Technology | Media | Telecommunications

Thursday, January 07, 2016

American Pay-TV Market Transformation is Still Evolving

Reporting on the American pay-TV market during the last couple of years was somewhat predictable -- it's been an ongoing decline of subscribers as price increases motivated consumers to consider other video entertainment options.

More and more American baby boomers in urban areas bought a digital TV indoor antenna and switched to free over-the-air HDTV broadcast services. For younger adults, traditional pay-TV wasn't viable -- why pay for advertiser-supported content that's available online for free or at a much lower cost via Hulu?

Furthermore, as more online subscription video-on-demand services -- such as Netflix and Amazon Prime -- gained momentum, it became clear that the traditional mass-media TV was losing its appeal. Besides, a movement toward the adoption of over-the-top video entertainment seemed to be perpetual. But this market shift could still decelerate, given some of the recent trends.

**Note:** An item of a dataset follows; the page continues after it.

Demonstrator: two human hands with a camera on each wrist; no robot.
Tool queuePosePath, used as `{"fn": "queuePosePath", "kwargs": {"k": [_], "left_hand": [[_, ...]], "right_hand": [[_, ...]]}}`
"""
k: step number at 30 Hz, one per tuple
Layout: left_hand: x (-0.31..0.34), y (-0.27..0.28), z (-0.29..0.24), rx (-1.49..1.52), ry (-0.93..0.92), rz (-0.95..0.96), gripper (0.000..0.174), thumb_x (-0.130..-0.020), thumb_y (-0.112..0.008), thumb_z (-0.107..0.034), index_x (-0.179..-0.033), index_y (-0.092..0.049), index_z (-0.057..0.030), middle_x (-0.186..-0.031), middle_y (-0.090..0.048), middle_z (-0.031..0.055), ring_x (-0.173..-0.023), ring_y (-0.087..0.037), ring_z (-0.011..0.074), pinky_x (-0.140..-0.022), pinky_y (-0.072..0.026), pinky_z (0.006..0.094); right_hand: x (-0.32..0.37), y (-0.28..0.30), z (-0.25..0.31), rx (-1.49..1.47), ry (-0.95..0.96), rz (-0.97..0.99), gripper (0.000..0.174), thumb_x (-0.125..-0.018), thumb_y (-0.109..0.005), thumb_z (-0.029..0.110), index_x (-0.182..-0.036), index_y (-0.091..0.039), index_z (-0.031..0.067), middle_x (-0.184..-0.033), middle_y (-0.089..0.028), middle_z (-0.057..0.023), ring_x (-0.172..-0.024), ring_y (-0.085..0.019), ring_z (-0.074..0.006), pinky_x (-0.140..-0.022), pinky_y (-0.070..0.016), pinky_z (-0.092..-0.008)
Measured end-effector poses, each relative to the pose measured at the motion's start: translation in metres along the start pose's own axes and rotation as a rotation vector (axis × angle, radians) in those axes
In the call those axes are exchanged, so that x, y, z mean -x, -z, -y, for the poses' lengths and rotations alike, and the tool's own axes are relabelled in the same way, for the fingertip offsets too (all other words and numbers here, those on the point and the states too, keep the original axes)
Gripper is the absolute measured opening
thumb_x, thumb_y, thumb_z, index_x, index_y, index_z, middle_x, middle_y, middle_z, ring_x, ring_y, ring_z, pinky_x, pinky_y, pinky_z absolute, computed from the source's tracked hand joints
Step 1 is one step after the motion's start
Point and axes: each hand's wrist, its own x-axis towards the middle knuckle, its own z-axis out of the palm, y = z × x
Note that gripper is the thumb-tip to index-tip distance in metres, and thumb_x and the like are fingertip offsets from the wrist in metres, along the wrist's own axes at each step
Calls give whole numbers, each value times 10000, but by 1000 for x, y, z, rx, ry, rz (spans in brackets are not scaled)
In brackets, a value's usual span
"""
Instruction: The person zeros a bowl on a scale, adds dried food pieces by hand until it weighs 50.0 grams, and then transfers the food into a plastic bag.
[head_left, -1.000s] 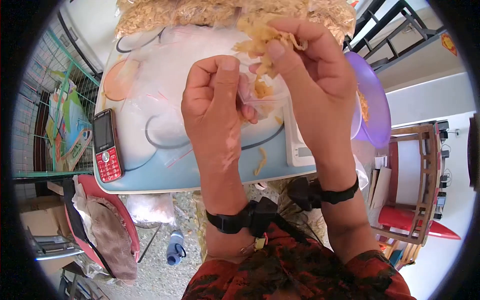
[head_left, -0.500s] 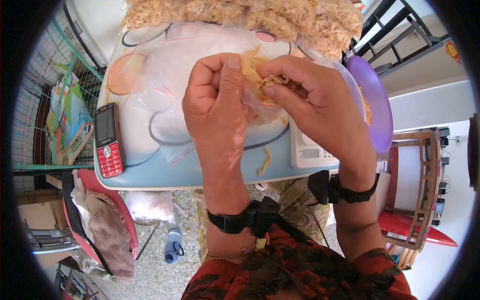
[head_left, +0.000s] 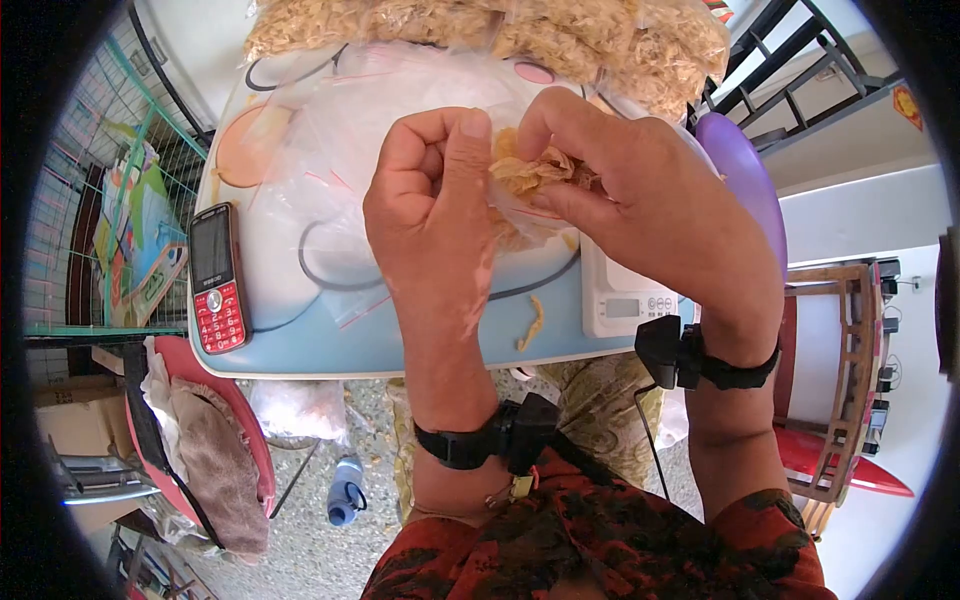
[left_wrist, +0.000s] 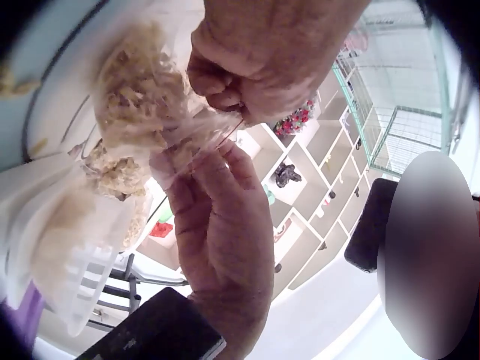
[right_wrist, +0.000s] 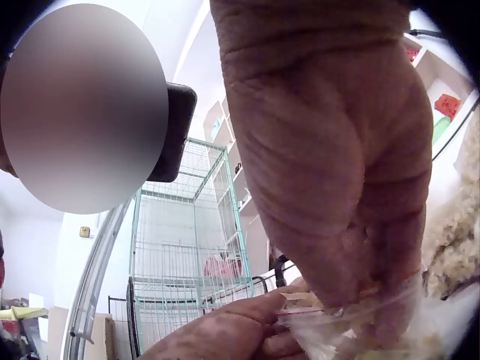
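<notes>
My left hand [head_left: 452, 150] pinches the rim of a small clear plastic bag [head_left: 525, 225] above the table, thumb on top. Against it, my right hand [head_left: 560, 150] holds a clump of pale dried strips [head_left: 530, 172] at the bag's mouth, fingers curled round it. In the left wrist view the left hand [left_wrist: 225, 101] grips the bag's edge, with the part-filled bag [left_wrist: 135, 97] hanging beside the right hand [left_wrist: 217, 225]. The right wrist view shows the right hand's fingers [right_wrist: 375, 300] reaching into the bag [right_wrist: 360, 330], next to the left hand [right_wrist: 240, 334].
A large bag of the same dried strips [head_left: 500, 30] lies at the table's far side. A white scale [head_left: 625, 300] and purple bowl [head_left: 750, 200] sit at the right, a red phone [head_left: 215, 280] at the left. One loose strip [head_left: 533, 322] lies near the table's front edge [head_left: 330, 355].
My right hand has come down from above with the clump of strips and now presses it into the bag's mouth. The left hand has stayed in place on the bag.
</notes>
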Motion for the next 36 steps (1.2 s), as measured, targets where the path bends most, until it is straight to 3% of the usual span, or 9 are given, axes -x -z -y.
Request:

According to the latest market study by Leichtman Research Group (LRG), the thirteen largest pay-TV service providers in the U.S. market -- representing 95 percent of the total market -- lost about 190,000 net video subscribers during the third quarter 2015 (3Q 2015), that's compared to a loss of about 155,000 subscribers in 3Q 2014.

Other key findings for the study include:

  • The top nine cable companies lost about 145,000 video subscribers in 3Q 2015 – compared to a loss of about 440,000 subscribers in 3Q 2014, and a loss of nearly 600,000 subscribers in 3Q 2013.
  • However, top cable MSO losses were the fewest in any third quarter since 2006.
  • Satellite TV providers added 3,000 subscribers in 3Q 2015 (including gains from DISH's Internet-delivered Sling TV) – compared to a loss of 40,000 in 3Q 2014.
  • The top Telcos lost about 49,000 video subscribers in 3Q 2015 – compared to a gain of 323,000 net additions in 3Q 2014.
  • AT&T U-verse had 300,000 fewer adds in 3Q 2015 than in 3Q 2014.
  • Meanwhile, overall Telco net adds in 3Q 2015 were the fewest in any quarter since the services started in 2006.
  • Over the past year, the top pay-TV providers (including DISH's Sling TV) lost about 400,000 subscribers – compared to a loss of about 130,000 subscribers over the prior year.

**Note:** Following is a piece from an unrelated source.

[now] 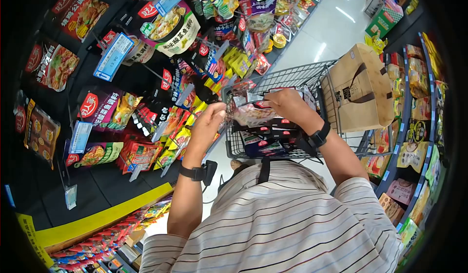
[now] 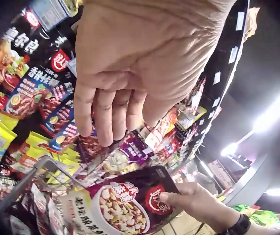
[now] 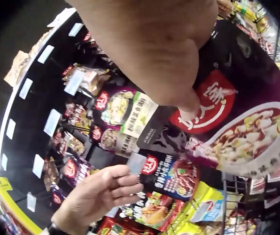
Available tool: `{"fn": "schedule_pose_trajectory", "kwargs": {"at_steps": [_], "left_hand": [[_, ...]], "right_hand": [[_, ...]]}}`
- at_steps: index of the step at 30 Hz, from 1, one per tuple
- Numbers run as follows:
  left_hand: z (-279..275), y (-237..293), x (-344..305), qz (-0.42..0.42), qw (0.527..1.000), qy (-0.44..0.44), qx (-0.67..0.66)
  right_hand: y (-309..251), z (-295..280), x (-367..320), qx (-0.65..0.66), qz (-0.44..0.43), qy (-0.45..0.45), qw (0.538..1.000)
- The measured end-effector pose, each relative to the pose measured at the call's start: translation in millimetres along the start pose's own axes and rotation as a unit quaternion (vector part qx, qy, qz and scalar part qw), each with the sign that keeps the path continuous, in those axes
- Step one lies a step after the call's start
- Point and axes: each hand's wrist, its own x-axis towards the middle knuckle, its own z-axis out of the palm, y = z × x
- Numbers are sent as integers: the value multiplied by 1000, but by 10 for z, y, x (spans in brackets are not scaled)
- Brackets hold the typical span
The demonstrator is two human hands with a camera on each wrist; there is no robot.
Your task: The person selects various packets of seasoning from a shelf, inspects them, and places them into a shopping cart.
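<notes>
My right hand (image 1: 287, 102) pinches a seasoning pouch (image 1: 253, 115) over the wire shopping cart. The right wrist view shows its dark purple front (image 3: 238, 63) with a red logo and a bowl of fish pieces; the thumb lies across the logo. In the left wrist view the same pouch (image 2: 123, 203) hangs below my left hand (image 2: 125, 63). That hand has loosely bent fingers and nothing in them. From the head view, the left hand (image 1: 209, 122) hovers between the shelf and the cart's near left corner.
Hanging seasoning packets (image 1: 105, 108) and price tags (image 1: 113, 56) fill the black shelf on the left. Inside the cart (image 1: 287, 73) lie several dark packets (image 1: 265, 145). A brown paper bag (image 1: 358, 90) stands at its right end. Another stocked shelf (image 1: 407, 166) lines the right side.
</notes>
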Motion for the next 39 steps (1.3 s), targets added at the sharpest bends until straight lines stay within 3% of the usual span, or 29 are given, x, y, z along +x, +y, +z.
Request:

According to the LRG assessment, net losses among major pay-TV providers (including DISH's Sling TV) in 3Q 2015 were similar to a year ago, but the quarter also displayed continuing share shifting within the category.

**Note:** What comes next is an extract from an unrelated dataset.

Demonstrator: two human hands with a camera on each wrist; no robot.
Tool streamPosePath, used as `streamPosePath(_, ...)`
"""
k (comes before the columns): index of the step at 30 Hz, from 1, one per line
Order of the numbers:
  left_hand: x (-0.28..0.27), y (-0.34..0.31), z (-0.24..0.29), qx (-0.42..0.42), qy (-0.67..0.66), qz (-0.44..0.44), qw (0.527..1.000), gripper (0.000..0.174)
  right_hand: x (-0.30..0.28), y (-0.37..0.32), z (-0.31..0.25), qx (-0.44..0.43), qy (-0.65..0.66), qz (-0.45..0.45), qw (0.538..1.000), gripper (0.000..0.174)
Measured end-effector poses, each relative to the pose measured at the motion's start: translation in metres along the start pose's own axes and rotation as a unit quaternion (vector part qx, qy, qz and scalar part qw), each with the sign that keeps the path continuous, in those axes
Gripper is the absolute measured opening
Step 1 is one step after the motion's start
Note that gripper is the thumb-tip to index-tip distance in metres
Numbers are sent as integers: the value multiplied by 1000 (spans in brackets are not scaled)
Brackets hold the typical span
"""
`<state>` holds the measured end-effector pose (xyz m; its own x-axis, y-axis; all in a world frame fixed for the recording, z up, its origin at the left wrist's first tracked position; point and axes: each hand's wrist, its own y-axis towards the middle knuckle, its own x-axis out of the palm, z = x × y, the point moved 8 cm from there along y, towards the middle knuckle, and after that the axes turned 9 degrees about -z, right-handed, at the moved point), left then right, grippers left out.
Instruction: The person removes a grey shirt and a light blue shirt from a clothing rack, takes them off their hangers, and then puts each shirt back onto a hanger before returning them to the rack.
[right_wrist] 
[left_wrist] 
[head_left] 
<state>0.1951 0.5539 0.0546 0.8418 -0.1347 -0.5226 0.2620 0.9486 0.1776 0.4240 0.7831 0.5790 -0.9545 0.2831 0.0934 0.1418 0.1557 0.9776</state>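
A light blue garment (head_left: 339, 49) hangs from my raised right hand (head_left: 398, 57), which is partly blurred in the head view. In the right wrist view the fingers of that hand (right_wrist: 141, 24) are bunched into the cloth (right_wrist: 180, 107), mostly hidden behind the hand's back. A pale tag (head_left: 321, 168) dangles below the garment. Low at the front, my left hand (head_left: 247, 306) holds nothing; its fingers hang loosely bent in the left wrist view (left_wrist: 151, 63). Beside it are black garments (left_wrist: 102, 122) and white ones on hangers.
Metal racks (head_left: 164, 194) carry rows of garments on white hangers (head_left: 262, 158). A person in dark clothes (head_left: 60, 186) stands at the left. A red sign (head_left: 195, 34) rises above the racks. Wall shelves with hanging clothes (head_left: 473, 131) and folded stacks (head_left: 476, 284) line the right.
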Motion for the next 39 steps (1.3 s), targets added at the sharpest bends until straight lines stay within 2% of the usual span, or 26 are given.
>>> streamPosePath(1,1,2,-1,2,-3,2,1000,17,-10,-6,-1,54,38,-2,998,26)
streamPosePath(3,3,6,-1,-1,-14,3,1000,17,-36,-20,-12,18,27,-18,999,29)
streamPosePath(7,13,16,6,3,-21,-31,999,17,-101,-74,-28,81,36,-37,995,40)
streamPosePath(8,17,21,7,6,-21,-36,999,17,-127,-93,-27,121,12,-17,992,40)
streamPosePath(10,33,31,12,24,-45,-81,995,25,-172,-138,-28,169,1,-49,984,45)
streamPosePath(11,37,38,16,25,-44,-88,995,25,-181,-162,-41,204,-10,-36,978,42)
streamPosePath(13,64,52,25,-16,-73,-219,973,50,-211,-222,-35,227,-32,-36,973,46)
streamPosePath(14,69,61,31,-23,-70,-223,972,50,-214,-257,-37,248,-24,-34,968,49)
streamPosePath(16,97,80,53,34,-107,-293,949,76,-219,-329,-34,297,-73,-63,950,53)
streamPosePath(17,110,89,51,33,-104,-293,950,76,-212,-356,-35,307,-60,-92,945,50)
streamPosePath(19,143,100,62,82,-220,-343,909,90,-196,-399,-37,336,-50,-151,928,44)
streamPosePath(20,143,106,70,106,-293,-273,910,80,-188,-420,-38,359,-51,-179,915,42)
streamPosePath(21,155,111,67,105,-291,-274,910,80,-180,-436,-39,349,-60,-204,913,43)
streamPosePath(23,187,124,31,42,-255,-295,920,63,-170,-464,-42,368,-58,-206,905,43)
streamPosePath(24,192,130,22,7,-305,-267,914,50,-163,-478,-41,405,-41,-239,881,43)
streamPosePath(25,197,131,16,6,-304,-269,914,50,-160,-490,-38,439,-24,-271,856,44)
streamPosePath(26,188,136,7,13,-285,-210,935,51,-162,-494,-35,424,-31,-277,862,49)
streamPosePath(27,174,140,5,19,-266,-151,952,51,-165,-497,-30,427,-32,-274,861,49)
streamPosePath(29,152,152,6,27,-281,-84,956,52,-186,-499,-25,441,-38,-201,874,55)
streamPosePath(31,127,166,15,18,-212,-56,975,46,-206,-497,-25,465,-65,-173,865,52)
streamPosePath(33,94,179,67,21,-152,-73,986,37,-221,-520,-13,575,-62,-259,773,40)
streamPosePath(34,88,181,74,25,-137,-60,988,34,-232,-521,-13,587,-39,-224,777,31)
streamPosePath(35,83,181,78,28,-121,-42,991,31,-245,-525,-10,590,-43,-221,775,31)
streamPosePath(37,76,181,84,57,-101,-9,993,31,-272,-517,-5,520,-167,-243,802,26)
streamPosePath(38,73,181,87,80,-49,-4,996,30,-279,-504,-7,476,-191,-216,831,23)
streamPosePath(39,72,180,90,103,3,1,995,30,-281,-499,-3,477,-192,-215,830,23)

With AT&T adjusting focus from its U-verse TV service to its newly acquired DirecTV satellite service, Telcos reported their worst quarter ever in 3Q 2015.

Conversely, top cable providers cumulatively had their best third quarter since 2006 – the year when Telcos began offering video services. Regarding the overall market outlook, we'll have to wait and see the fourth quarter results. Perhaps legacy cable TV service subscriptions will stabilize, if they can offer lower-cost options.